Manual ironworker or other options?

  1. OllyO Member

    Hi folks,
    I’m fed up of using grinders and want to invest in some tools to cut my stock.
    I’m limited on space and whilst I don’t MIND investing in something like an ironworker it would be well over spec for my work and would take up a lot of space for no good reason.
    Most common sizes for me go from 5x13 flat to around 5x100. Round and square up to about 12mm.
    I use occasionally larger stock but don’t mind doing that with a grinder as it is only occasional.
    I don’t want a power saw as I want it to be quick.

    Anyway, I saw these Baleigh manual ironworkers. Anyone got one?
    The claimed capacities seem crazy and I’ve read reviews that say they aren’t capable of such claims unsurprisingly. BUT perhaps if they’re being used at half their claimed capacity as it would be then they’d be up to it?

    Ive also heard mention of a manual ironworker made by Kingsland but can’t find any info on them?

    Any other thoughts on possible options.
  2. gaz1

    gaz1 Forum Supporter

    id go for a plasma cutter if you want quick

    it cuts 3mm steel fast enough in a straight line or in a circle

    id rather use a plasma on sheet material as its quicker to cut the shape out even by hand method

    ive got a cheap cut50 does what i want easy enough
    slim_boy_fat likes this.
  3. OllyO Member

    Cheers gaz, yeah I don’t have a plasma cutter but have considered one a few times in the past.

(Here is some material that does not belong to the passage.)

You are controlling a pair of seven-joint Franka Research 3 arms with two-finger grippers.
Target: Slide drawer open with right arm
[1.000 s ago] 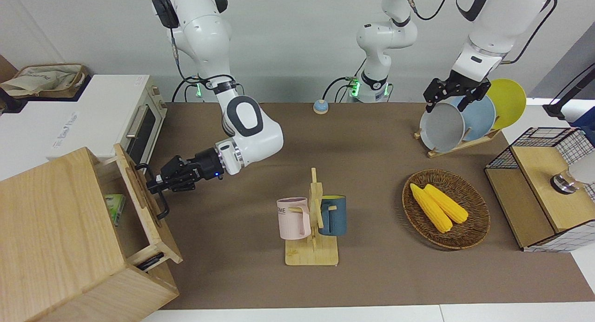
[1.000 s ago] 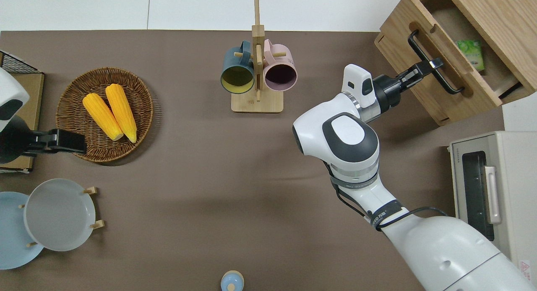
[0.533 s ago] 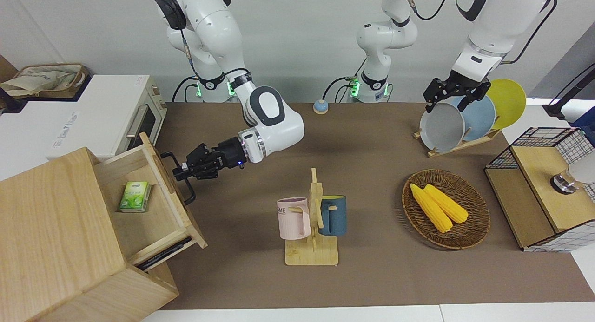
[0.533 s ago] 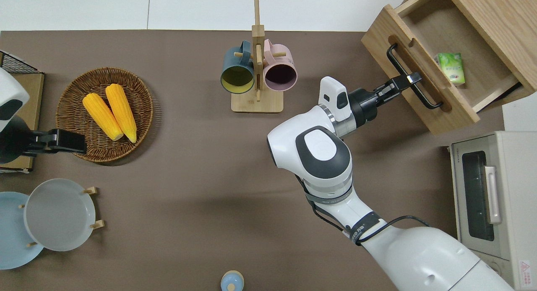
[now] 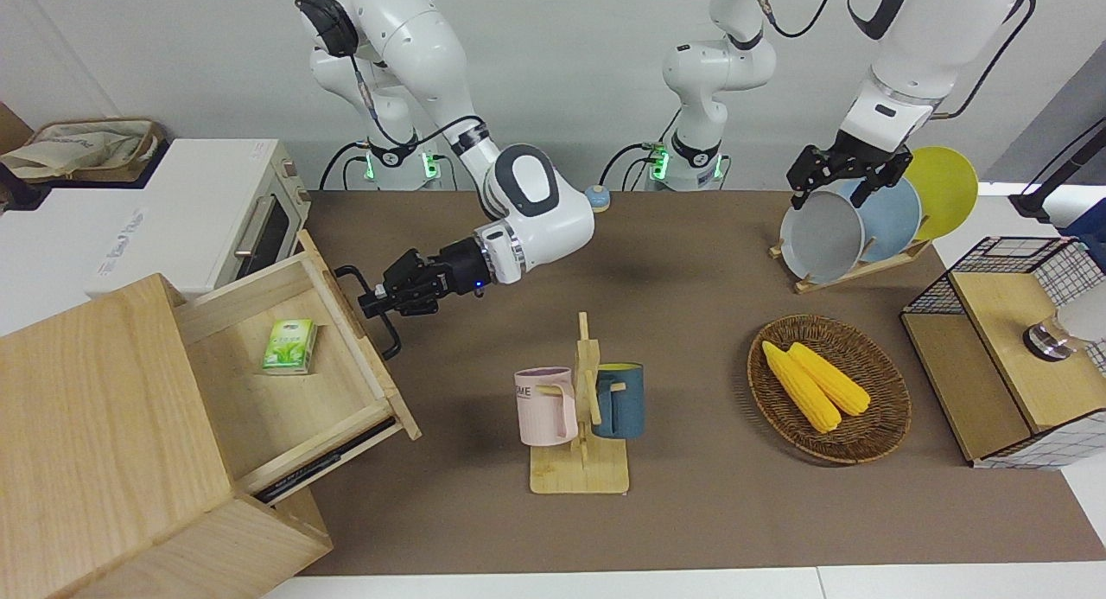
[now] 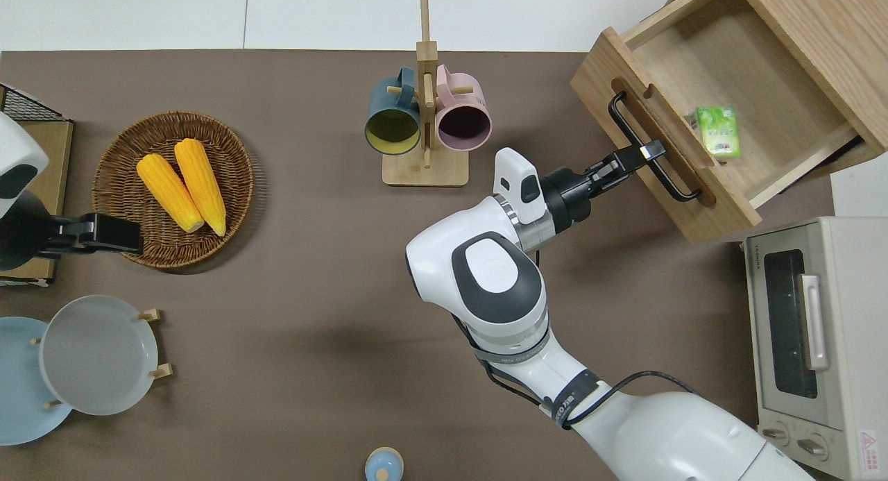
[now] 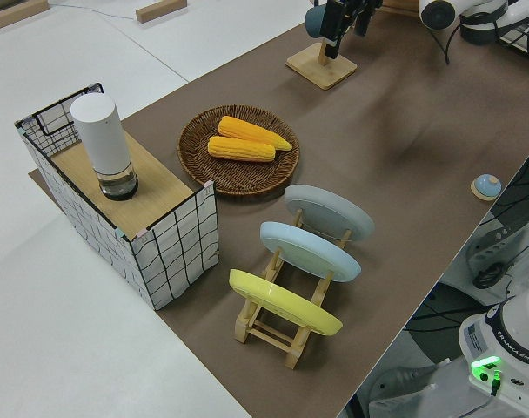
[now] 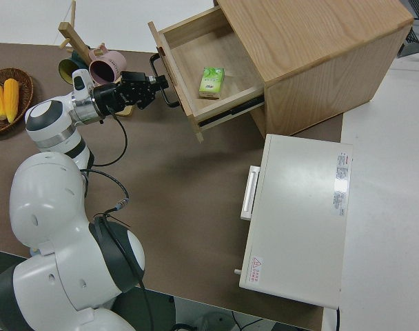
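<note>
The drawer (image 5: 285, 383) stands pulled well out of the big wooden cabinet (image 5: 104, 443) at the right arm's end of the table, its front panel angled toward the mug rack (image 5: 581, 409). The right gripper (image 6: 642, 153) is closed on the black loop handle (image 6: 649, 148), near the middle of the bar. Judged as a rigid wooden box on side runners, the drawer should move stiffly along one line only; a pull off that line could bind it. It appears lightly loaded, holding only a small green packet (image 6: 717, 130), so little force should be needed. The metal bar looks smooth, and a grip at its middle seems the sound choice to keep the drawer from skewing. The cabinet is free-standing and may shift if the drawer reaches its stop. The left arm is parked; whether the left gripper (image 5: 842, 174) is open or closed cannot be told.
</note>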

    Would much rather a machine I can set up with a bench/ table. Plasma seems like it’d be a bit of a faff for my application.
  4. Hitch

    Hitch Moderator Staff Member

    Pair of bolt croppers in a vice...?
 and Gareth0123 like this.
  5. Paul.

    Paul. Moderator Staff Member

    Northampton. UK
    For cutting flats and rounds with any precision you would be better off with a bandsaw or chopsaw, ironworkers are fast to use but are a pretty crude tool and will distort the cut edges a bit as they shear making extra work for a decent fit up,
    they are useful for punching flats for gatemaking etc, but even then will turn a straight bar into a curved one. I wouldn't have another one.
 likes this.
  6. 500e

    500e Always buy fire insurance a flood is hard to start

    SWest UK
    Love our Ironworker 15mm plate just punches its way through tooling is not expensive either !, angle, flat, bar, nibbles bits as well :thumbup: not a precision took I would agree
  7. Brad93

    Brad93 M J B Engineering

    I’ve got a kingsland and oeddinghaus for sale
  8. OllyO Member

    Thanks all. I’m not worried about punching plate or shearing anything particularly heavy in section. I just want an appropriately sized machine for the stock I use (if there is one out there!).
    That’s why that manual shear appeals as it appears to do everything I need but I’d rather buy a used version from a reputable brand rather than use Baleigh as I always here very mixed reviews about them.

    Deformation of stock isn’t too much of a concern for me. Having a quality compact tool that does the job and isn’t ludicrously over speced for my needs is what I’m aiming for.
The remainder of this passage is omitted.